What needs to be done: Report each line of the entries below that has the word "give" in it.
------------------------------------------------
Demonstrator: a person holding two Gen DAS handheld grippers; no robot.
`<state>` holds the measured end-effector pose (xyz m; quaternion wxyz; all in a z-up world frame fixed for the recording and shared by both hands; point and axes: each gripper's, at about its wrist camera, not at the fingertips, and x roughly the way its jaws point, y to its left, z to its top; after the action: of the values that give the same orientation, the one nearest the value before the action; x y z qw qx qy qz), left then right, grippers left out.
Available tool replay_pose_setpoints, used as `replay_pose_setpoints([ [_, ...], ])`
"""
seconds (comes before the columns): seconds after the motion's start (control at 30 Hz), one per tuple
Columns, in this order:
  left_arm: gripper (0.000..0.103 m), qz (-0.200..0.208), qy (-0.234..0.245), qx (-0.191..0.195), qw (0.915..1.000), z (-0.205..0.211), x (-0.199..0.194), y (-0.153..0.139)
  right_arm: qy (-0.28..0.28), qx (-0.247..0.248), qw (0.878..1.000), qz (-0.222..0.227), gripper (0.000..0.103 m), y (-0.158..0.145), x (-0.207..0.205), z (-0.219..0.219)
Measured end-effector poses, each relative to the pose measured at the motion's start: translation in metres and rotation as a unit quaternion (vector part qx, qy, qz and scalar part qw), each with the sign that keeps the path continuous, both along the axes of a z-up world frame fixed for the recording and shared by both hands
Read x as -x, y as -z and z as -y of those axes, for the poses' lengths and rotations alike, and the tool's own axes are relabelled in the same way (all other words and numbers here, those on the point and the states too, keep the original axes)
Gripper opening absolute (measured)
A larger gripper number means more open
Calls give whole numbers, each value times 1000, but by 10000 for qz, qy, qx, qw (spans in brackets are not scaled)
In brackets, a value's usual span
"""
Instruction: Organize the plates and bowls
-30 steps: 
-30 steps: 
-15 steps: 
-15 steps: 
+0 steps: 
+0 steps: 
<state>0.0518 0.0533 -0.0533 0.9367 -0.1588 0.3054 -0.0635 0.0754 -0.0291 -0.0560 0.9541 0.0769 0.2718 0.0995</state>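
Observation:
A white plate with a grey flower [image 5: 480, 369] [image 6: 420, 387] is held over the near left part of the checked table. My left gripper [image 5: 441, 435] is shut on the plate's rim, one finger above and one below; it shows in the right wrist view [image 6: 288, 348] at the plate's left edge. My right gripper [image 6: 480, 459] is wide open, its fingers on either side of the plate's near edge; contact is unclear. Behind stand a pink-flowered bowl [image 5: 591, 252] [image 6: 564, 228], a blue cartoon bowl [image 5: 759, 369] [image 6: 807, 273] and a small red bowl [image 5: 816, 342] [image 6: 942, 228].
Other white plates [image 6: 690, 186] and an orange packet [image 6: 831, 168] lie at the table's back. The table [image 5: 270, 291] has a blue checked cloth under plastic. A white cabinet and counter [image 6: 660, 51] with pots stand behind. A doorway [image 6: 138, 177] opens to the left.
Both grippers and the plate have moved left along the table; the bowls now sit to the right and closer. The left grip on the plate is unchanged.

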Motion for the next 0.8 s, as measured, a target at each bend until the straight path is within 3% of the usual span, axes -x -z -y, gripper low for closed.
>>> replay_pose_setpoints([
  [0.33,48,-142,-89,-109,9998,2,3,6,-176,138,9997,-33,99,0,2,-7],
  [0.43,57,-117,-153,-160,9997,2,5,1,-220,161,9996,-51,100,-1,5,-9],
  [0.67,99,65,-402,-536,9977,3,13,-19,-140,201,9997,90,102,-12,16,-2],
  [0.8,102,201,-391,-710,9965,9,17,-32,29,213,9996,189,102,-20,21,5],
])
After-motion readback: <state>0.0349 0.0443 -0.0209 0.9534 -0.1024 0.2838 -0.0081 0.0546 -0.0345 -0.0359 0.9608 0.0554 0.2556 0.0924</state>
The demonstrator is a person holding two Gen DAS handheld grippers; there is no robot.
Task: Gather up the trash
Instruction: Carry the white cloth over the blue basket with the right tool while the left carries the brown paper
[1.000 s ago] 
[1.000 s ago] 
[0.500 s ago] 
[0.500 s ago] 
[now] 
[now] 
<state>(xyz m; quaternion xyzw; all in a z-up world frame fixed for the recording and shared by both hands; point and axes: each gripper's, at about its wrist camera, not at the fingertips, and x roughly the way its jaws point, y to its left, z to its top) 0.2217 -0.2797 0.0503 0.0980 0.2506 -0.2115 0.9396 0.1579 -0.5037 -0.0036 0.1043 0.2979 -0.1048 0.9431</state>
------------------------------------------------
Result for this task:
`<state>` holds the measured end-effector pose (xyz m; quaternion wxyz; all in a z-up world frame fixed for the recording and shared by both hands; point and axes: each gripper's, at about its wrist camera, not at the fingertips, and x roughly the way its jaws point, y to its left, z to its top; after the action: of the values that give the same orientation, the one nearest the value before the action; x y z qw qx qy qz), left then right, grippers left out.
Calls give whole numbers, each value times 1000, but by 10000 for qz, qy, qx, qw (spans in brackets are not scaled)

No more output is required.